New bag. Wedding Cake. Not bad, but it is like a sleeping pill with a 3 hour delay. Zzzzzzz

sexobon 10-10-2019 04:24 PM

Quote:

Originally Posted by lumberjim (Post 1039747)
… Have fun with it.

Yeahbut, the infinite number of other universes in other timelines and dimensions may not recognize this universe as an intrinsic person within the totality of existence. In which case, it would have to be bestowed.

lumberjim 10-10-2019 04:26 PM

Now you're bringing quantum theory into this?

One thing at a time, sir.

sexobon 10-10-2019 04:32 PM

I was just having fun!

What a grouch. :p:

lumberjim 10-10-2019 04:43 PM

still a person :vikingsmi

henry quirk 10-10-2019 08:13 PM

Quote:

Originally Posted by lumberjim (Post 1039769)
still a person :vikingsmi

Yes, you are.

Now, exactly what it is that makes you a person rather than a bio-robot?

We kinda touched on those qualities or characteristics up-thread, self-awareness mebbe bein’ chief among them.

What is self-awareness? A loop? A mirror?

lumberjim 10-10-2019 09:32 PM

You should watch some Krishnamurti on you tube. He goes deep into questions like that. Deeeep.

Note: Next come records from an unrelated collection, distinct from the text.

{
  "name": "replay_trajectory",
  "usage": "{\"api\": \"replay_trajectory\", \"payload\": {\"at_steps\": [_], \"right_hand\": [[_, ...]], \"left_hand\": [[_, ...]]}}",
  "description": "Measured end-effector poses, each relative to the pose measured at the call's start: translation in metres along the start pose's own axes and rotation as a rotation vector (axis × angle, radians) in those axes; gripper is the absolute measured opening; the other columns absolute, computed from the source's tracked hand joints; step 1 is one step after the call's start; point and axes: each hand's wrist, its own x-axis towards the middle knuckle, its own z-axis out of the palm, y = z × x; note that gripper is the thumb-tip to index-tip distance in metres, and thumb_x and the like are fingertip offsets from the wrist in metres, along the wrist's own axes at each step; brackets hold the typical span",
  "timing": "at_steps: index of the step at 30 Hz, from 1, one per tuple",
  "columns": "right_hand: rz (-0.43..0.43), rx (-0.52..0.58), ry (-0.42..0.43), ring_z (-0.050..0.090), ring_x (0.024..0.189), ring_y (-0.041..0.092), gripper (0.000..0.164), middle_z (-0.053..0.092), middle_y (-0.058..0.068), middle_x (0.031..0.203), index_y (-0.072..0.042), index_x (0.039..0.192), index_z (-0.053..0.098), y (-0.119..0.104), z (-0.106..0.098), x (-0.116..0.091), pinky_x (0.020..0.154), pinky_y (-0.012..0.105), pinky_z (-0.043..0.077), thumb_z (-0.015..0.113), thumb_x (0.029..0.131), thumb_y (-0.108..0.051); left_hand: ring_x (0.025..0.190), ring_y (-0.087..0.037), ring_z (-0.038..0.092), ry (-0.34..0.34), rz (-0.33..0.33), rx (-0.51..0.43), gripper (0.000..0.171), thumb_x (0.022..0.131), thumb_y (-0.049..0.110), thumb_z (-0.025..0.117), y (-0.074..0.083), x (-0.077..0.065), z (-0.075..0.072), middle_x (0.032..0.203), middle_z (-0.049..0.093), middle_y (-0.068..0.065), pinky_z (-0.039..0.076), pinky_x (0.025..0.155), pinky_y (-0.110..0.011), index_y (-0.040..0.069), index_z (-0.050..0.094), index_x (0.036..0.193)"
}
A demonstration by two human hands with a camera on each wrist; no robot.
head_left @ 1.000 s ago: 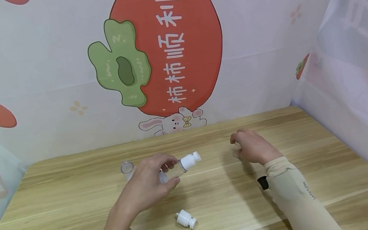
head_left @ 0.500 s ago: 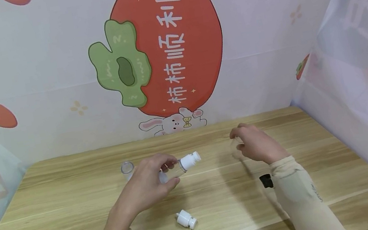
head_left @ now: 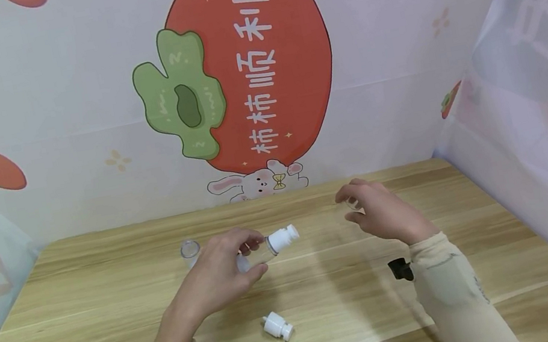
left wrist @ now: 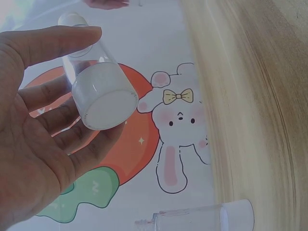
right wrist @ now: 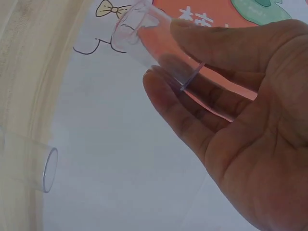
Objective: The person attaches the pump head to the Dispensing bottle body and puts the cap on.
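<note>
At the left a second clear bottle [head_left: 189,249], partly hidden, stands on the wooden counter [head_left: 111,309] behind the left hand [head_left: 215,274]. That arm reaches forward and inward, its grip clamped round a white-pumped bottle [head_left: 261,253], tilted above the counter with the pump pointing right. Below it, a loose white pump head [head_left: 278,326] lies on its side. At the right, the right hand [head_left: 383,214] leans inward, thumb and fingers pinching a clear cap [right wrist: 156,43] above the counter; another clear cylinder [right wrist: 29,163] is near.
</note>
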Motion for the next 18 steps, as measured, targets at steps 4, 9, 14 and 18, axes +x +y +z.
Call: {"api": "replay_trajectory", "payload": {"at_steps": [4,9,14,18], "right_hand": [[0.005,0.066,0.003,0.068,0.098,0.033,0.029,0.067,0.01,0.114,-0.001,0.117,0.067,-0.0038,-0.0032,-0.0004,0.086,0.046,0.055,0.073,0.089,0.004],[-0.022,0.153,0.023,0.068,0.098,0.028,0.029,0.067,0.009,0.115,-0.002,0.117,0.066,-0.0066,-0.0049,-0.0009,0.088,0.043,0.056,0.073,0.09,0.003],[-0.067,0.249,0.033,0.069,0.099,0.024,0.03,0.067,0.008,0.114,-0.002,0.117,0.065,-0.0082,-0.0063,-0.0012,0.089,0.038,0.056,0.073,0.089,0.006],[-0.087,0.302,0.037,0.069,0.1,0.023,0.031,0.066,0.006,0.113,-0.003,0.118,0.065,-0.011,-0.0081,-0.0019,0.089,0.036,0.056,0.073,0.089,0.006]], "left_hand": [[0.083,-0.012,0.059,0.0,-0.005,0.0,0.033,0.076,0.01,0.089,0.0005,0.0002,-0.0003,0.092,0.065,0.006,0.052,0.075,-0.031,0.009,0.073,0.105],[0.083,-0.012,0.059,-0.001,-0.011,0.002,0.033,0.076,0.01,0.089,0.0009,0.0006,-0.0002,0.092,0.065,0.006,0.053,0.075,-0.031,0.009,0.073,0.105],[0.083,-0.011,0.058,0.0,-0.012,0.0,0.033,0.076,0.01,0.089,0.0009,0.0003,-0.0001,0.093,0.065,0.006,0.053,0.075,-0.031,0.01,0.073,0.105],[0.083,-0.011,0.058,0.002,-0.009,0.001,0.033,0.076,0.01,0.089,0.0011,0.0,-0.0003,0.092,0.065,0.006,0.053,0.075,-0.031,0.009,0.073,0.105]]}}
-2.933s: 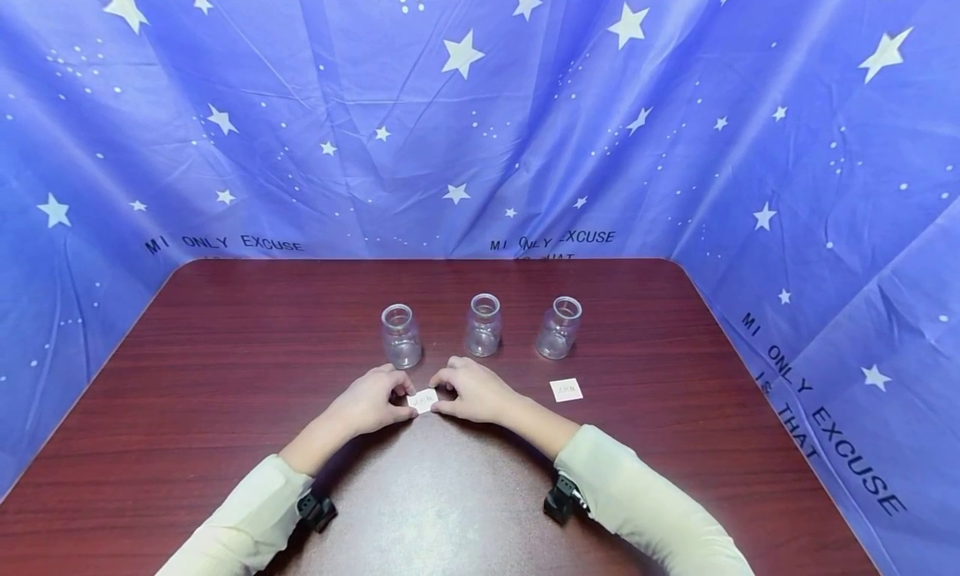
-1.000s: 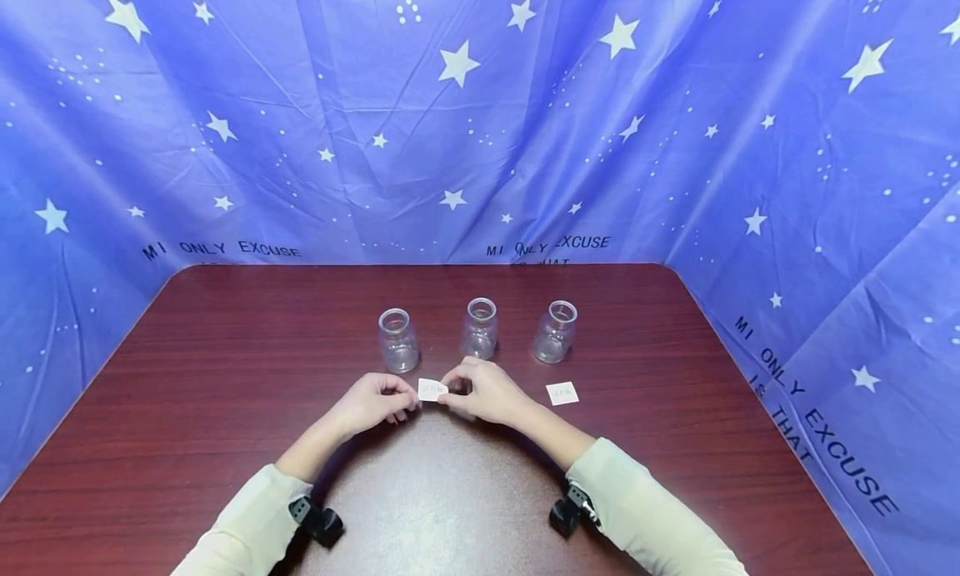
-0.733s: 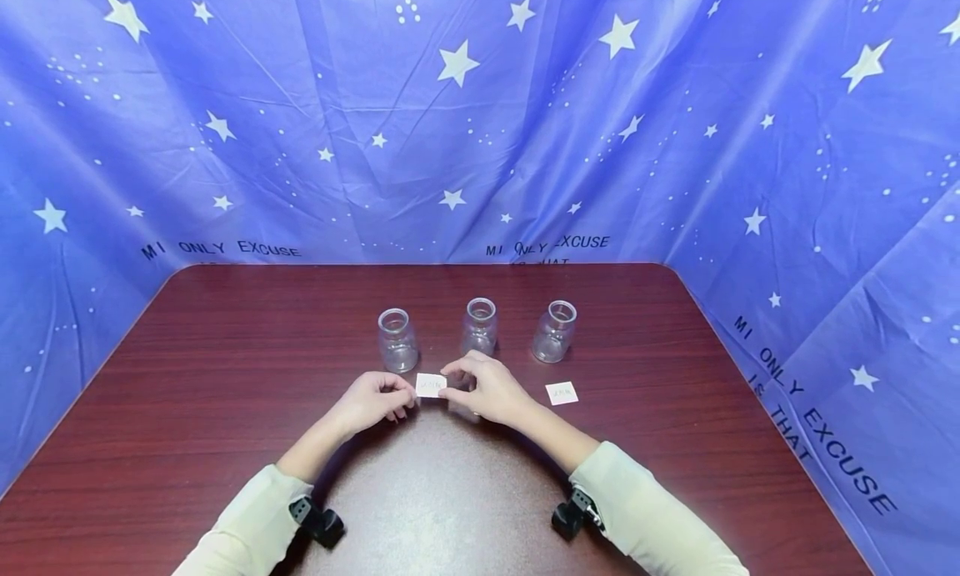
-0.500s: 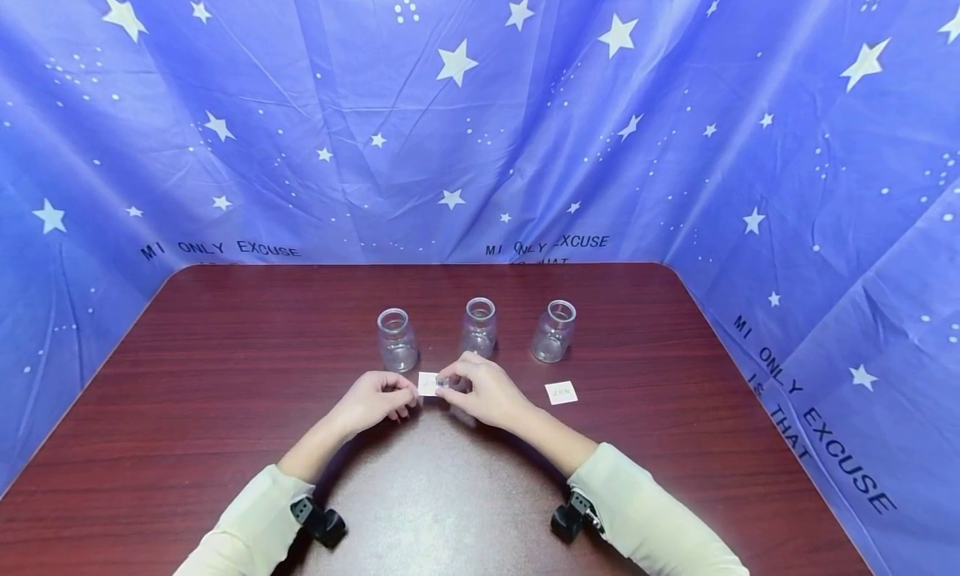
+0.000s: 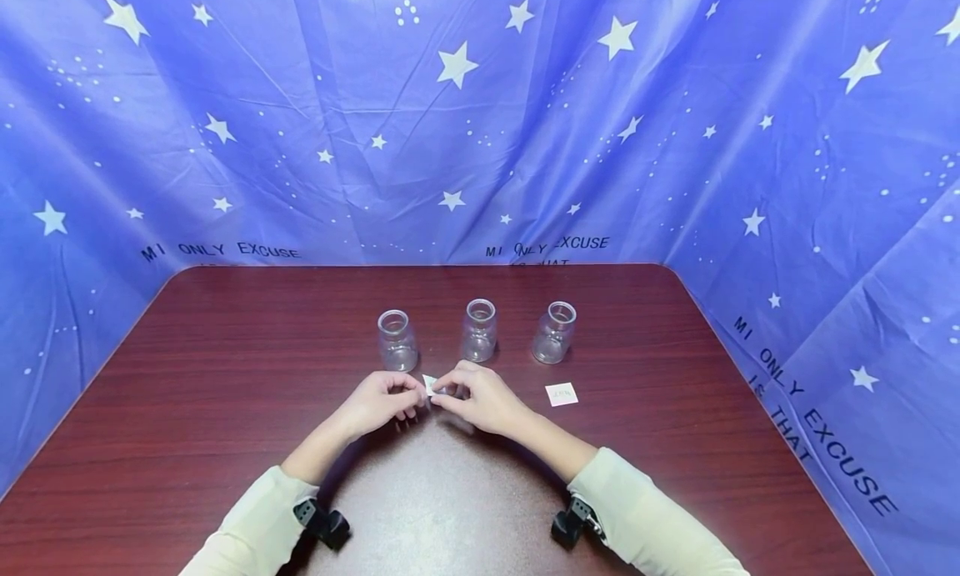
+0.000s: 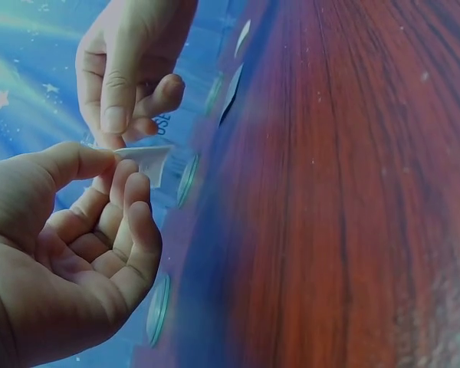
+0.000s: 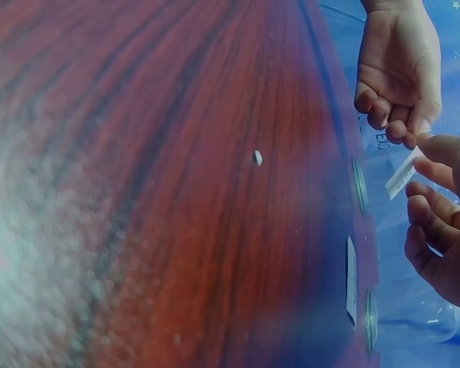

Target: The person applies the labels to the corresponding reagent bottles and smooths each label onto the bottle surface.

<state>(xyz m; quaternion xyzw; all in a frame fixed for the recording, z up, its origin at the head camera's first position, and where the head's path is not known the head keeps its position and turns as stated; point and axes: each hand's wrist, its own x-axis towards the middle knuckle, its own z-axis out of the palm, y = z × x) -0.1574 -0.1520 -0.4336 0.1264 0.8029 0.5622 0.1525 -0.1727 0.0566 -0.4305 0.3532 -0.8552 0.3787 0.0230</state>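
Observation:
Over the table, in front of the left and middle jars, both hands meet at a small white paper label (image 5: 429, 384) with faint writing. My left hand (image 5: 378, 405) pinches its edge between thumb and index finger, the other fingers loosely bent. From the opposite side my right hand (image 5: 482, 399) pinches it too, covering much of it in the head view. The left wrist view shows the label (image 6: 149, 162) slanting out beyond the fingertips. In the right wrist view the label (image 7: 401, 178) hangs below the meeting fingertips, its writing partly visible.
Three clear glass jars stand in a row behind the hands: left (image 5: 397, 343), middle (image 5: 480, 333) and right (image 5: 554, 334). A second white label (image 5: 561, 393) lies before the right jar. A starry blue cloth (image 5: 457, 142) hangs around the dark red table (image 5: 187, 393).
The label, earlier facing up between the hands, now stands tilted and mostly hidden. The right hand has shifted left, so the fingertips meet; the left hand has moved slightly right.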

lumberjim 10-10-2019 09:36 PM

https://youtu.be/kswDO60A3h8

Flint 10-11-2019 01:58 AM

For all intents and purposes, we have what may as well be considered free will. Within the boundaries of what our perception of the nature of reality and consciousness is, we're completely free to make whatever choices the boundaries of our imagination can think of. It's like bowling in a bumper lane, except we're literally not able to see outside the lane and we think what's inside that narrow little strip is a limitless field of choices that we have 100% control over. Hubris and arrogance. We're!! Number!! One!!

It's a cheap, easy joke to say "herp derp this guy thinks we don't have free will." You're joking, I hope.

Griff 10-11-2019 06:12 AM

Quote:

Originally Posted by Flint (Post 1039781)
...we're completely free to make whatever choices the boundaries of our imagination can think of.

Unless they reboot the game.

henry quirk 10-11-2019 09:22 AM

Flint
 
I'm a big proponent for our having (being) free wills (specifically: agent causation [which is to say, I stand in opposition to determinism]).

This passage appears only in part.